**Directions**. Lines containing the word "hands" in the data below: say how many, with no other text.

(Extracted data entries)
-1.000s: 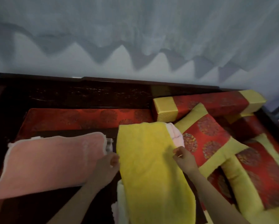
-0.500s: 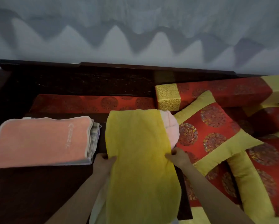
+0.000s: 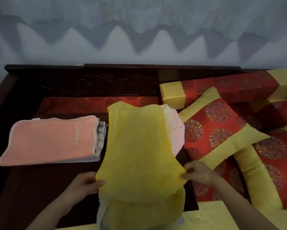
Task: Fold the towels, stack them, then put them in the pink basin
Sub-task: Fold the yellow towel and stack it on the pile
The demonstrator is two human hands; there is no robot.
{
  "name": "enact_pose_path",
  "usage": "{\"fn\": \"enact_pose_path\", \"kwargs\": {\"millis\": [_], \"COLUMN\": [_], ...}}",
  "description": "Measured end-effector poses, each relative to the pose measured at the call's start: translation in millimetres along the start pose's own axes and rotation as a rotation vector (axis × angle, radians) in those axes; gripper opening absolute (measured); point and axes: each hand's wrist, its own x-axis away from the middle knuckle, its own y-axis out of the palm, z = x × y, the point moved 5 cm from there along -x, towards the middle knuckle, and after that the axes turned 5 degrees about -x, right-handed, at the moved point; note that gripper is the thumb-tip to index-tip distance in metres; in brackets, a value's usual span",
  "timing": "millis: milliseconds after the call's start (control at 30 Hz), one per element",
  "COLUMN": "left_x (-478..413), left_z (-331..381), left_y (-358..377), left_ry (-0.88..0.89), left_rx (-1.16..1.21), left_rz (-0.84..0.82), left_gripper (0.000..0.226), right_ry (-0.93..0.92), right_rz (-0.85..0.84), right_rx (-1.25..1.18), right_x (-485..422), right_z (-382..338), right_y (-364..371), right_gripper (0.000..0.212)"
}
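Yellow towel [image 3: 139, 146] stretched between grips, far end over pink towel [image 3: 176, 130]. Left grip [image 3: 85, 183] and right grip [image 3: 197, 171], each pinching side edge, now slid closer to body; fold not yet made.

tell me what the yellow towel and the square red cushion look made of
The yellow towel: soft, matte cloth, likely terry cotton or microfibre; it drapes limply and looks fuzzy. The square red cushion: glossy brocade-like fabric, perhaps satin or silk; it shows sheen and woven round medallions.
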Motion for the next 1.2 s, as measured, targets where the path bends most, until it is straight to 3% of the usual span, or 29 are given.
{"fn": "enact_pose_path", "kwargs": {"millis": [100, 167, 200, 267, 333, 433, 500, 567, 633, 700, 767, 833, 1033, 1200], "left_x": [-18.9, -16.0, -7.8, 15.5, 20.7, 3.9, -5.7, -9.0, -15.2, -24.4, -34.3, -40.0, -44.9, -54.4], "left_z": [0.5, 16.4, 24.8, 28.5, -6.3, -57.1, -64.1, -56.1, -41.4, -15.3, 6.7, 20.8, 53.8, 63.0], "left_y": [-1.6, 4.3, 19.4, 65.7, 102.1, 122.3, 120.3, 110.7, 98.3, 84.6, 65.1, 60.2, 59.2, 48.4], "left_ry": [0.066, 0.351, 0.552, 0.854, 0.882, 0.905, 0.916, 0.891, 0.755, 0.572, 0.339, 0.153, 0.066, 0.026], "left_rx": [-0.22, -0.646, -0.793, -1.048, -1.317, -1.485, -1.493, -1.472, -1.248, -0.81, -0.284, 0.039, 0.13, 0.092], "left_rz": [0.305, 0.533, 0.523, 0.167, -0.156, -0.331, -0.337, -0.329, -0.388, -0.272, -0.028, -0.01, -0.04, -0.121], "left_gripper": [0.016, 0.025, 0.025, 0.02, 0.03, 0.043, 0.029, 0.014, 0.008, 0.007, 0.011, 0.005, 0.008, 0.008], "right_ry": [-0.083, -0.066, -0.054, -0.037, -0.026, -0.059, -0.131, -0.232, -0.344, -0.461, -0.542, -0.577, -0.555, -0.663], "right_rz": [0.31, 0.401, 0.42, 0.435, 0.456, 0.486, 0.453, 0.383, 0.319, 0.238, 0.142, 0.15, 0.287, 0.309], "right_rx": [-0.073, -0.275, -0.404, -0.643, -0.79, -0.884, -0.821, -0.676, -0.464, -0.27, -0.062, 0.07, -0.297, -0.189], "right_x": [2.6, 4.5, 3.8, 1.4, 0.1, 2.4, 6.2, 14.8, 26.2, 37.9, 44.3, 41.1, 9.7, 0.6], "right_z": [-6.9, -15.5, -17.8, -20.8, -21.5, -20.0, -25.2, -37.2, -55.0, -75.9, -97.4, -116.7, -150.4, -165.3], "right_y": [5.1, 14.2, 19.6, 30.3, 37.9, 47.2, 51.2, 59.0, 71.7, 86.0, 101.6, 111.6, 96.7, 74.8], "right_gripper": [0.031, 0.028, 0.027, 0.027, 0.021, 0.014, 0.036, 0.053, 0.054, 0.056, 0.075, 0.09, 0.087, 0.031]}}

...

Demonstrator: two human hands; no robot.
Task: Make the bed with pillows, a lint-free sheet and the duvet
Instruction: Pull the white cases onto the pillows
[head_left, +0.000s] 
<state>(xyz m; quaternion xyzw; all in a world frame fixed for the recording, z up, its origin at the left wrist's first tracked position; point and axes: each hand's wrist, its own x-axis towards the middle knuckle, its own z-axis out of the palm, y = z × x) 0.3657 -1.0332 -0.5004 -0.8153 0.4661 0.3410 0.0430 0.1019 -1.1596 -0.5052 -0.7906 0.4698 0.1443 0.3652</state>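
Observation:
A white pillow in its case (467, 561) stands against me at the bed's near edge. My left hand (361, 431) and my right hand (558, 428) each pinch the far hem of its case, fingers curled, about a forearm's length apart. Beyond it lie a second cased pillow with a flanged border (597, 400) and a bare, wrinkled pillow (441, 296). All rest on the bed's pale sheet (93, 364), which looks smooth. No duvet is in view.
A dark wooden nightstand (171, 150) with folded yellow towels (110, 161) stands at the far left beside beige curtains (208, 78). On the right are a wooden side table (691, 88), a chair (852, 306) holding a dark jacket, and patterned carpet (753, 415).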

**Answer section**. 2